BMC Genomics 2006, 7:32doi:10.1186/1471-2164-7-32


Published:	22 February 2006

Abstract

Background

Secretion stress is caused by compromised folding, modification or transport of proteins in the secretory pathway. In fungi, induction of genes in response to secretion stress is mediated mainly by the unfolded protein response (UPR) pathway. This study aims at uncovering transcriptional responses occurring in the filamentous fungi Trichoderma reesei exposed to secretion stress and comparing these to those found in the yeast Saccharomyces cerevisiae.

Results

Chemostat cultures of T. reesei expressing human tissue plasminogen activator (tPA) and batch bioreactor cultures treated with dithiothreitol (DTT) to prevent correct protein folding were analysed with cDNA subtraction and cDNA-amplified fragment length polymorphism (AFLP) experiments.

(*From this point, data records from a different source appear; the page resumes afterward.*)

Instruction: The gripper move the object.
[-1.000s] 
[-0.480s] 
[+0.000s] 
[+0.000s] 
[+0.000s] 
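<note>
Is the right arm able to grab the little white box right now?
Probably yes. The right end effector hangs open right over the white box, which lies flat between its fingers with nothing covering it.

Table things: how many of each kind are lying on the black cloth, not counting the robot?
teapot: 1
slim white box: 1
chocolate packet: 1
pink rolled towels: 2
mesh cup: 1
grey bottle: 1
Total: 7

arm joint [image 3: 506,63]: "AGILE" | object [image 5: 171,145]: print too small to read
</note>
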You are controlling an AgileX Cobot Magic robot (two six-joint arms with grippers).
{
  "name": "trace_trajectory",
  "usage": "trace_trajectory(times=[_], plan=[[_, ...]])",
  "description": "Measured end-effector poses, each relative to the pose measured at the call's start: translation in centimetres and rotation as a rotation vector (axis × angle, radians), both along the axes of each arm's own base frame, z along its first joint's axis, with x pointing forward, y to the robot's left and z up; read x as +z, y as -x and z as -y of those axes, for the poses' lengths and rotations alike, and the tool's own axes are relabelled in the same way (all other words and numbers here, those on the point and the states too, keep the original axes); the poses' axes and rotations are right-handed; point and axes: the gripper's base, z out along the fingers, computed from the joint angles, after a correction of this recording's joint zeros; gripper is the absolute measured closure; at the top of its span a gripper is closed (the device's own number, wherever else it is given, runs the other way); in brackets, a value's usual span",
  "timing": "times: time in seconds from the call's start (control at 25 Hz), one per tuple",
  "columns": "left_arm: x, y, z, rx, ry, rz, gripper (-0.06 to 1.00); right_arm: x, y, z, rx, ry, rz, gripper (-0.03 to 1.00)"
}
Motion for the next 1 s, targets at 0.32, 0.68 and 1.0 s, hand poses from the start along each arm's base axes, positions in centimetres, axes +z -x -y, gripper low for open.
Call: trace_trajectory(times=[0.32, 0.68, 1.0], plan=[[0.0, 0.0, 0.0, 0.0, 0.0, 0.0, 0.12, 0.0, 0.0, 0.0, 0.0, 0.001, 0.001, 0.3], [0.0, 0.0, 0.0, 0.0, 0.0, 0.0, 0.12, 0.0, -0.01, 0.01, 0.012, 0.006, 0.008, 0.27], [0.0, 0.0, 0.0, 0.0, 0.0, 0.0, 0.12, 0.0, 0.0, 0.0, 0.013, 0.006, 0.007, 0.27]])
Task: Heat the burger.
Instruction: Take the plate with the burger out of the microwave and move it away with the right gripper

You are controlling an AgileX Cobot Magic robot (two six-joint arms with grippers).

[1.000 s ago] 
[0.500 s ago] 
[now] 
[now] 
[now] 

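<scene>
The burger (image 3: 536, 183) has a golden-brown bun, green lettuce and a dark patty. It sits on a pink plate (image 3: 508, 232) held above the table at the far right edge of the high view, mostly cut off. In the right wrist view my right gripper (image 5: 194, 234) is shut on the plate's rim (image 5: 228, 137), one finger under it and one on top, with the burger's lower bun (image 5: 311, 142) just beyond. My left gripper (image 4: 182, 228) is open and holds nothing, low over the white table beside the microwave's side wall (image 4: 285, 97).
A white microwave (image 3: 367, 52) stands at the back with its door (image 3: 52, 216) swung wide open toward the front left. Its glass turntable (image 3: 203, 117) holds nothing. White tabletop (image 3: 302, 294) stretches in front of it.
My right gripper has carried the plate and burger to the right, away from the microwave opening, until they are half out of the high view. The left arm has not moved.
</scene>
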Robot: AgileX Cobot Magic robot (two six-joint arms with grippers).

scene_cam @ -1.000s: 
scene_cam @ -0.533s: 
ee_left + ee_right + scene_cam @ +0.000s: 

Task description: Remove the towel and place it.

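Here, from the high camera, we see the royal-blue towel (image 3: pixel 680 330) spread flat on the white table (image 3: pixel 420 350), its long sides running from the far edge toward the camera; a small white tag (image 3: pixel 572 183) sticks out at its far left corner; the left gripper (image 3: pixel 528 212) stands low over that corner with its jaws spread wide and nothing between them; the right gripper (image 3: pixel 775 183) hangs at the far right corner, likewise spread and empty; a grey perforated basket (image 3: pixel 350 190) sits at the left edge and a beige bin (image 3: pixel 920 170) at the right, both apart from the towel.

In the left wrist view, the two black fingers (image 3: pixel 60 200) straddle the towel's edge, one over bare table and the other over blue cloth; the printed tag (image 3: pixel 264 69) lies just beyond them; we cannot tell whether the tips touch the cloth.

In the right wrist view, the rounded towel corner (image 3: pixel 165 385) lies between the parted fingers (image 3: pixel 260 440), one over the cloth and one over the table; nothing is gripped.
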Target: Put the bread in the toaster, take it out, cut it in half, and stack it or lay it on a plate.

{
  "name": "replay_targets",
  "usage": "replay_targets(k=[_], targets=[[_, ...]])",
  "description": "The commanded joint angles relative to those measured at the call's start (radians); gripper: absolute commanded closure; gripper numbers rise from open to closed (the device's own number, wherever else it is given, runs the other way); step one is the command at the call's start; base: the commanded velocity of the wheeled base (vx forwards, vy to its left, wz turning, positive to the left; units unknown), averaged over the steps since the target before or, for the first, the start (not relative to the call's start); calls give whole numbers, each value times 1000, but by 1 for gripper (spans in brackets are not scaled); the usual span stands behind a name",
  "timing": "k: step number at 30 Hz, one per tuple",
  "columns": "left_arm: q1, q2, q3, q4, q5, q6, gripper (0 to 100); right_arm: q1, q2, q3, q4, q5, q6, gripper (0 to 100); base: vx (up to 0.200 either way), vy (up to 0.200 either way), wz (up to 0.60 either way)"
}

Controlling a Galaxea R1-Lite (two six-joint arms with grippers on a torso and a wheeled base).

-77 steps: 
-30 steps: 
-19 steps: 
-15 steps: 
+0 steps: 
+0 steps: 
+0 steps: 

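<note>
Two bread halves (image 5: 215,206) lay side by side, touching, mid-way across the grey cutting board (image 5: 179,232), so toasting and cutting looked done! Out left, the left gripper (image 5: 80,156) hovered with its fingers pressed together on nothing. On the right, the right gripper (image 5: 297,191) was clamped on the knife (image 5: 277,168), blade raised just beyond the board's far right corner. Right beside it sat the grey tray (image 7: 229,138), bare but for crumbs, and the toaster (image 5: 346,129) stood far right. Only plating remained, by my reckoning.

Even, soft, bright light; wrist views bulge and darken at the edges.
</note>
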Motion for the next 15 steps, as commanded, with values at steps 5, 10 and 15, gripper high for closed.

ESTs corresponding to 457 unique genes putatively induced under secretion stress were isolated and the expression pattern of 60 genes was confirmed by Northern analysis. Expression of these genes was also studied in a strain over-expressing inositol-requiring enzyme 1 (IREI) protein, a sensor for the UPR pathway. To compare the data with that of S. cerevisiae, published transcriptome profiling data on various stress responses in S. cerevisiae was reanalysed. The genes up-regulated in response to secretion stress included a large number of secretion related genes in both organisms. In addition, analysis of T. reesei revealed up regulation of the cpc1 transcription factor gene and nucleosomal genes. The induction of the cpcA and histone gene H4 were shown to be induced also in cultures of Aspergillus nidulans treated with DTT.

Conclusion

Analysis of the genes induced under secretion stress has revealed novel features in the stress response in T. reesei and in filamentous fungi. We have demonstrated that in addition to the previously rather well characterised induction of genes for many ER proteins or secretion related proteins also other types of responses exist.